Dans le cas de Joey Starr, les producteurs ont sans doute choisi d'adopter une pratique «à l'ancienne», qui date d'avant l'hyper-judiciarisation de la création musicale. Ils ont tenté le tout pour le tout, en pariant sur la bonne volonté des ayants droit de Brassens et leur souci de ne pas entacher la mémoire de l'anarchiste moustachu. Mais Joey Starr, dont l'autobiographie récente s'intitulait La Mauvaise Réputation, n'est pas à proprement parler le modèle de l'artiste fréquentable. Et son détournement du «Gorille» pour évoquer ses propres démêlés avec la justice s'inscrit dans un contexte tendu où l'expression des banlieues est généralement perçue comme un appel au désordre.

L'année dernière, à la suite des émeutes dans les cités françaises, des élus avaient tenté d'interdire une série de textes de rap qu'ils jugeaient trop violents.

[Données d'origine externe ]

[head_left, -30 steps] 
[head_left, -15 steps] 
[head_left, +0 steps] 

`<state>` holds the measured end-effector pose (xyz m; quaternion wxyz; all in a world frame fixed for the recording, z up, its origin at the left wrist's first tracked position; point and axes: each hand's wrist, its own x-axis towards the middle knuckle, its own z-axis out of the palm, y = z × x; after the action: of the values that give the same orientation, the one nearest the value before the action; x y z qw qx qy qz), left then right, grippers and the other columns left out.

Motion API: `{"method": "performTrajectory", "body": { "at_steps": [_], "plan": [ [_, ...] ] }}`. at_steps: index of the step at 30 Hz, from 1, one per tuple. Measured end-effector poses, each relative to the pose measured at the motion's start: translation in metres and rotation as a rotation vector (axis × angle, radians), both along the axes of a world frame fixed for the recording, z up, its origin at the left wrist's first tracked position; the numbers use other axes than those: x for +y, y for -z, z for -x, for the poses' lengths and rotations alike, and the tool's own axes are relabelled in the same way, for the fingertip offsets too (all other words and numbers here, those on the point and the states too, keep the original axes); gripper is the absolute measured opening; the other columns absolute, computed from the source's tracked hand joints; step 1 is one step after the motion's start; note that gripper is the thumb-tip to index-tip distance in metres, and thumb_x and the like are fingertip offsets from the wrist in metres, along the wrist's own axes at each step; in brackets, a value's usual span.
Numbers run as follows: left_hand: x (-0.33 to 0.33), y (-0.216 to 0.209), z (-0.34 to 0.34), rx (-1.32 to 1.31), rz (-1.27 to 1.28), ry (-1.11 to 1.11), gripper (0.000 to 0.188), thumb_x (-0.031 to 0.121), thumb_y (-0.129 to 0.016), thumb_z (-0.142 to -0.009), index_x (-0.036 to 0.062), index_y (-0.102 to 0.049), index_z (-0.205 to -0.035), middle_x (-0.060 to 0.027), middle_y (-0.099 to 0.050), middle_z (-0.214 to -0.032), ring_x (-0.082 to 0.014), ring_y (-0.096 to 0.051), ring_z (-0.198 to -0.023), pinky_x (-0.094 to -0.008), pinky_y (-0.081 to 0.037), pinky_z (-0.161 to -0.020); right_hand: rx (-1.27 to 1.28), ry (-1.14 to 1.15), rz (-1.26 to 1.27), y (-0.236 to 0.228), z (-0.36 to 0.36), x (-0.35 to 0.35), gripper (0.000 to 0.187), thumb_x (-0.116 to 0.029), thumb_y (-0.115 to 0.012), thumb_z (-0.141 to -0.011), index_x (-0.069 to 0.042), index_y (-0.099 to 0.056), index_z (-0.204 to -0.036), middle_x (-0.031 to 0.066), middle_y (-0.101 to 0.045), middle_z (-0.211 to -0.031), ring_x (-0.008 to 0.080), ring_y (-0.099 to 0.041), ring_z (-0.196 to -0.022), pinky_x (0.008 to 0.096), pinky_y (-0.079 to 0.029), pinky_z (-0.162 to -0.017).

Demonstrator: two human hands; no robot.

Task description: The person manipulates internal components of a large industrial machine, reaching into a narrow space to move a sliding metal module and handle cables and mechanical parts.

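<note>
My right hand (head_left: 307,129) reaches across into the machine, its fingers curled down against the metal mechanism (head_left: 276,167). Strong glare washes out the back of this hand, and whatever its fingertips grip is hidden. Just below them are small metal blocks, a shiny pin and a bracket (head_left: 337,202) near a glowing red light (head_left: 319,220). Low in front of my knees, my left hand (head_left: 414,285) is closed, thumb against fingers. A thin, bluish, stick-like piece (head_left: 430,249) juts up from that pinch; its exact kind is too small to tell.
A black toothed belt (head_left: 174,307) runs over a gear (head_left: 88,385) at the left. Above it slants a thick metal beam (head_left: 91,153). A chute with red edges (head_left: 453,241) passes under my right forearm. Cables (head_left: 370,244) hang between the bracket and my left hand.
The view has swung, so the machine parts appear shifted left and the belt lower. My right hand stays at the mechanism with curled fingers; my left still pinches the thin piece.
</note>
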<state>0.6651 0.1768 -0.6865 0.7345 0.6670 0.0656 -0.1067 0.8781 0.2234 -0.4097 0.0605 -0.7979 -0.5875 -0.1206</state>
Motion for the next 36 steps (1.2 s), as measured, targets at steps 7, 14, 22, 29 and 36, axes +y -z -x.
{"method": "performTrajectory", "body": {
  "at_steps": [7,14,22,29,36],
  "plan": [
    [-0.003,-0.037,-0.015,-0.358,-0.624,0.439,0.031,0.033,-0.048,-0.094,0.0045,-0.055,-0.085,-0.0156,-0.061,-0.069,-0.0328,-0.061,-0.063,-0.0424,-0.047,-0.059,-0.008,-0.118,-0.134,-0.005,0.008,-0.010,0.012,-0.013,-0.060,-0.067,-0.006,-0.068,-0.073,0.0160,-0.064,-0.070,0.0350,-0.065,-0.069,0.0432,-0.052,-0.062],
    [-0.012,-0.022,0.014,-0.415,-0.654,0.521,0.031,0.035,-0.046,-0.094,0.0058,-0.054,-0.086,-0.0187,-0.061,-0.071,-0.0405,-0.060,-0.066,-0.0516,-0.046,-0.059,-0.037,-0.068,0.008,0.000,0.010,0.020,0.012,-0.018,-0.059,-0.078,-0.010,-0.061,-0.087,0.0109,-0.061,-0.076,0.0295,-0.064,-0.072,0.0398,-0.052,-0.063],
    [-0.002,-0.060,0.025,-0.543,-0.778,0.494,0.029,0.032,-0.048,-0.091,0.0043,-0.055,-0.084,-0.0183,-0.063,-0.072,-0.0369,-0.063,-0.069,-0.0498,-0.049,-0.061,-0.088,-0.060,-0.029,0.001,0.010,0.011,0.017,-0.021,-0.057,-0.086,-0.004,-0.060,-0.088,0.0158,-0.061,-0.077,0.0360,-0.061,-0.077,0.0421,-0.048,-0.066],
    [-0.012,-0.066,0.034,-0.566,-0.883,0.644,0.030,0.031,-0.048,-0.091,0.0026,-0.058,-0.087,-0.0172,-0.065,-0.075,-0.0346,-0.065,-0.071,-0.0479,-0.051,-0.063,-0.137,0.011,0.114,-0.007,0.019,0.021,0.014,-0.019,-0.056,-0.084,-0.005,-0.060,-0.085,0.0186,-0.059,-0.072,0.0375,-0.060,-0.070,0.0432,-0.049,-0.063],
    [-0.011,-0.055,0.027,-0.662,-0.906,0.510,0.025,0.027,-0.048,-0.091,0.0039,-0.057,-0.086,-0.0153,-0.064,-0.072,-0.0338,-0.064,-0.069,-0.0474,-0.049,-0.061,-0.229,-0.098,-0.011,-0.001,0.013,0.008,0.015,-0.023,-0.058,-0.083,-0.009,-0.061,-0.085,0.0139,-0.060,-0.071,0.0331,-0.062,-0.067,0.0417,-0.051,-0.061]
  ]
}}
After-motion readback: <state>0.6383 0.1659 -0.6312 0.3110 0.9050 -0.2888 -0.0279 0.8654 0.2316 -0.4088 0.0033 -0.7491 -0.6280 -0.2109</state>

Et plusieurs artistes (dont Sinik, Monsieur R, etc) ont dû défendre leur écriture incendiaire devant des juges. Il y a plus de dix ans, le groupe de Joey Starr NTM s'était lui-même trouvé au centre d'une polémique énorme suite à une chanson qui lançait un appel au meurtre de flic. Les rappeurs attaqués se sont souvent contentés de produire pour leur défense des textes au vitriol de monuments de la chanson française. Dont Renaud et Brassens.

Il y aurait donc, derrière cette aventure animalière, un délit de sale gueule. Les ayants droit de Brassens n'ont jamais été considérés comme particulièrement intransigeant quant à l'usage de leur patrimoine. C'est l'appropriation par Joey Starr qu'ils visaient. Celle d'un type à cran, accusé par le passé d'avoir tabassé sa guenon, qui a un jour décidé de sortir de sa cage ce gorille enfermé au panthéon de la France d'en haut.